+++ STORED DATA

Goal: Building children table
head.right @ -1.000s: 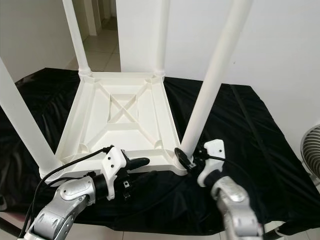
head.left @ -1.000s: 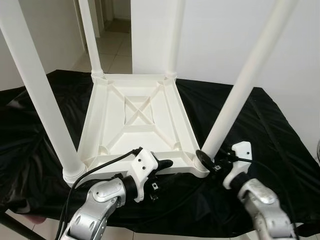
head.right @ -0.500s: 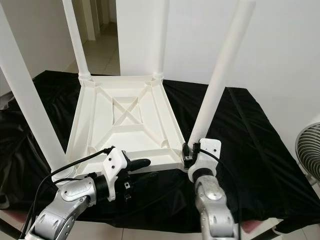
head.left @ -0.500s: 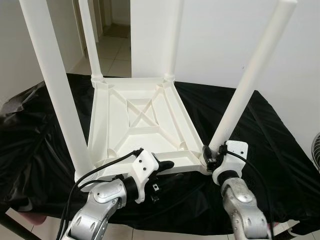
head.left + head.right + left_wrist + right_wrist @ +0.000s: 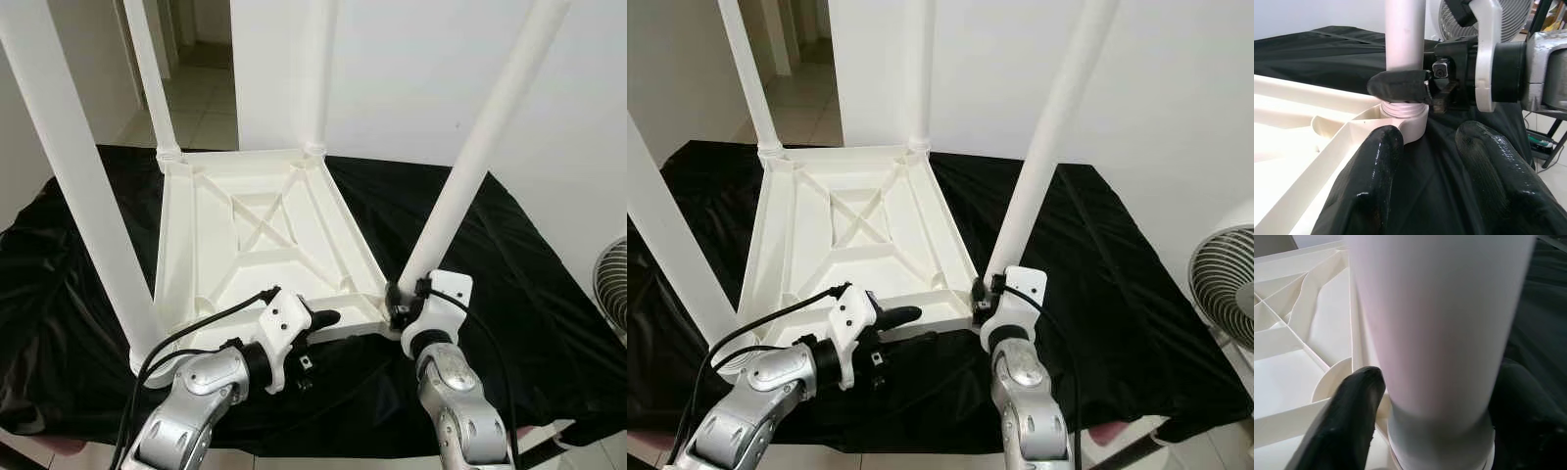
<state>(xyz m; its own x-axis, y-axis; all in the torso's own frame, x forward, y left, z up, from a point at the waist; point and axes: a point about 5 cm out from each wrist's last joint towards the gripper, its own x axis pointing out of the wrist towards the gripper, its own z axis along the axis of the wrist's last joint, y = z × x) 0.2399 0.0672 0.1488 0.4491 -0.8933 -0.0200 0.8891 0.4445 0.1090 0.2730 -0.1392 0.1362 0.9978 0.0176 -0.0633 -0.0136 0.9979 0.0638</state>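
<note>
the little white table lies upside down on the black cloth, in the middle of the frame, all four legs sticking up. my right gripper squeezes the bottom of the near right leg, low and right of centre. my left gripper waits open at the near edge, holding nothing. i think i'm fixing this leg tight (twist and push next).

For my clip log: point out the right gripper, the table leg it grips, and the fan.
right gripper (image 5: 1415,88), left wrist view, at its fingertips by the leg's base.
table leg (image 5: 460,186), left eye view, mid-shaft of the near right leg.
fan (image 5: 1222,294), right eye view, on its round grille.
</note>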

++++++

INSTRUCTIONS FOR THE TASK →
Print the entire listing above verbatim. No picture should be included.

TASK RESULT →
Goal: Building children table
head.right @ -1.000s: 
head.left @ -1.000s: 
head.right @ -0.500s: 
head.left @ -0.500s: 
head.left + head.right + left_wrist + right_wrist @ +0.000s: 
<state>(xyz m; its own x-axis, y-axis; all in the torso's own frame, x forward, y left, z up, from a point at the waist; point and axes: a point about 5 cm out from each wrist's last joint towards the gripper, its own x axis pointing out of the wrist towards the gripper, its own z axis along the axis of the wrist's last joint, y = z × x) 0.2399 0.0672 0.1488 0.4491 -0.8933 -0.0200 0.8891 0.4445 0.1090 0.2730 -0.1392 0.1362 0.9978 0.0176 -0.0633 -0.0136 0.9979 0.0638</state>
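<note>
the little white table lies upside down on the black cloth, in the middle of the frame, all four legs sticking up. my right gripper squeezes the bottom of the near right leg, low and right of centre. my left gripper waits open at the near edge, holding nothing. i think i'm fixing this leg tight (twist and push next).

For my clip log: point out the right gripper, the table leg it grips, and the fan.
right gripper (image 5: 1415,88), left wrist view, at its fingertips by the leg's base.
table leg (image 5: 460,186), left eye view, mid-shaft of the near right leg.
fan (image 5: 1222,294), right eye view, on its round grille.
</note>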

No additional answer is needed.